The testy relationship between the owners of the SmartSource and RedPlum coupon inserts is getting even more contentious, as SmartSource owner News America Marketing lashes out at RedPlum owner Valassis.

At issue is the lawsuit that Valassis filed last month, accusing News America of operating a virtual monopoly and using strong-arm tactics to maintain it. In its response, filed in a federal court yesterday, News America asks the court to dismiss the case, calling it “a transparent attempt to re-litigate old, and settled, disputes.” It also accuses Valassis of using the suit to make it more attractive to potential buyers – like Harland Clarke Holdings Corp., which announced earlier this week that it would be acquiring Valassis for $1.84 billion.

News America and Valassis have been down this road before – Valassis won a $300 million judgement against News America in 2009, and eventually settled that and another lawsuit against News America for $500 million. That settlement was meant to resolve the two companies’ disputes for good.

And that’s precisely News America’s point. “By filing this new lawsuit, Valassis has trampled upon the framework established by the Court” to resolve future disputes without new litigation, it argues.

In its new lawsuit, Valassis contends that News America was violating the terms of the 2010 settlement, by continuing the offending actions that led to the dispute in the first place. “Instead of changing its illegal practices,” Valassis claims, “News has utilized unethical, unfair, and anticompetitive strategies” such as locking clients into long-term contracts, and offering “bundling” discounts aimed at forcing companies into doing all of their insert and in-store coupon and advertising business with SmartSource.

In its response, News America shoots down those allegations, and accuses Valassis of simply recycling its earlier complaints. “Valassis’s ‘new’ claims,” News America argues, “are virtually identical to those asserted in the prior litigation.”

News America also denies that any of its actions are anticompetitive. “Low prices benefit consumers, regardless of how those prices are set,” it quotes from an earlier court ruling, “so long as they are above predatory levels.” Citing another court ruling, News America says its actions are “legitimate business practices aimed only at succeeding in competition,” not at creating a monopoly.

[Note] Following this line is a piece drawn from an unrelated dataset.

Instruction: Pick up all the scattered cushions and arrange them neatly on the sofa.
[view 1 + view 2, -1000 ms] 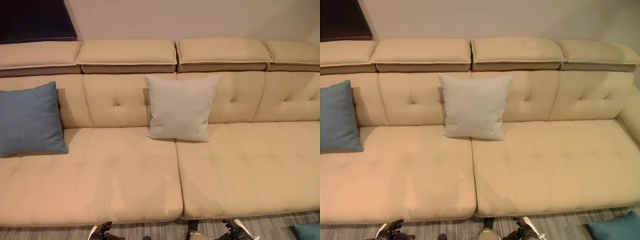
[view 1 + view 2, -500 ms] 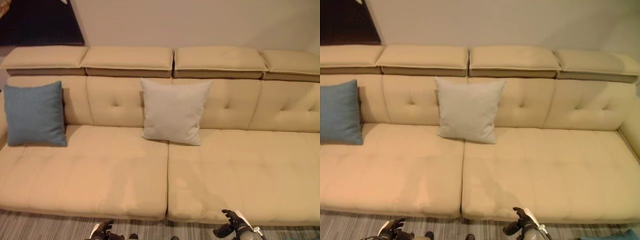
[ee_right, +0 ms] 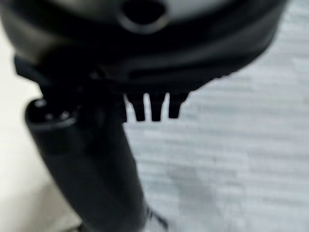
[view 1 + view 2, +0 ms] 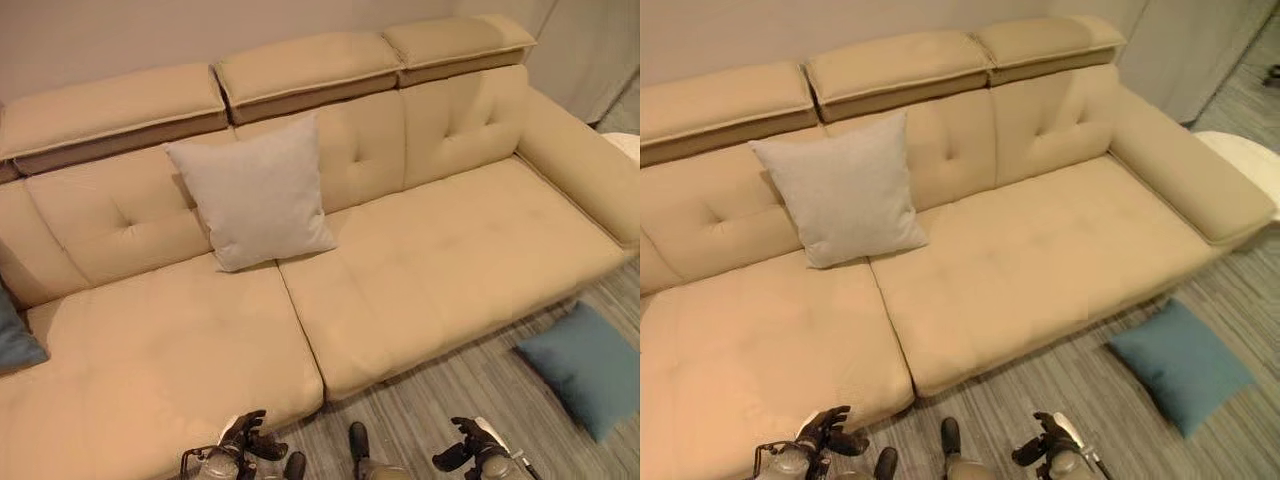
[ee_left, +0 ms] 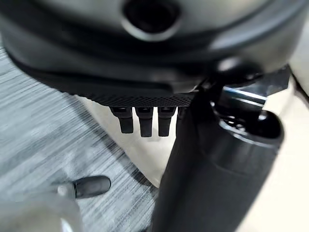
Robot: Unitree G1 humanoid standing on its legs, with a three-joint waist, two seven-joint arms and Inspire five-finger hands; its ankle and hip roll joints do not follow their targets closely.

Valassis contends that if News America is not reined in, it might as well be a monopoly. The result, it says, will be bad for coupon-using consumers. “News reduces consumer choices by reducing the output of… coupons and advertising to consumers,” its lawsuit states. “Because fewer coupons are available to consumers, they cannot purchase… products at lower prices, which results in consumers paying higher prices than would exist in a competitive market.”

Nonsense, News America responds, pointing out that manufacturers and retailers are the ones who set prices, not coupon providers.

News America goes on to question Valassis’ motives in filing its new lawsuit. “This action is not brought to protect consumers or to strengthen the market,” it says of Valassis’ complaint. “Instead, it is brought to promote the sale of Valassis to the highest bidder.”

As reported earlier this week, Harland Clarke Holdings Corp. announced its plans to purchase Valassis, after some had speculated that News America itself might be a potential buyer. In a research note released last week, BMO Capital Markets analyst Dan Salmon considered the idea intriguing, but unlikely, noting that the competitors’ “long-time rivalry may be too much to bring an acquisition together.”

Turns out such a deal might not have been as far-fetched as first thought. In its court filing yesterday, News America reveals that Valassis recently approached it “to solicit NAM (News America Marketing)’s interest in buying its in-store promotions business.” News America “declined the invitations and Valassis then put itself up for auction to the highest bidder.” Not only does that undercut Valassis’ arguments, News America claims (if News America is already a monopoly, why would Valassis seek to sell part of its business to its competitor, making News America an even bigger monopoly?) but it also calls into question the real reason Valassis filed the lawsuit in the first place (“apparently in an effort to make itself more attractive to potential suitors by adding a new asset to the mix,” News America alleges.)

News America also gets in a dig at its competitor, questioning why Valassis can’t effectively compete even with half a billion dollars of News America’s money. “Valassis was certainly free to spend its settlement money however it chose,” News America said of the $500 million settlement it paid in 2010. Valassis’ lawsuit “does not allege, however, that Valassis put any of that money toward expanding its output or lowering its prices in order to more effectively compete against NAM in the marketplace.”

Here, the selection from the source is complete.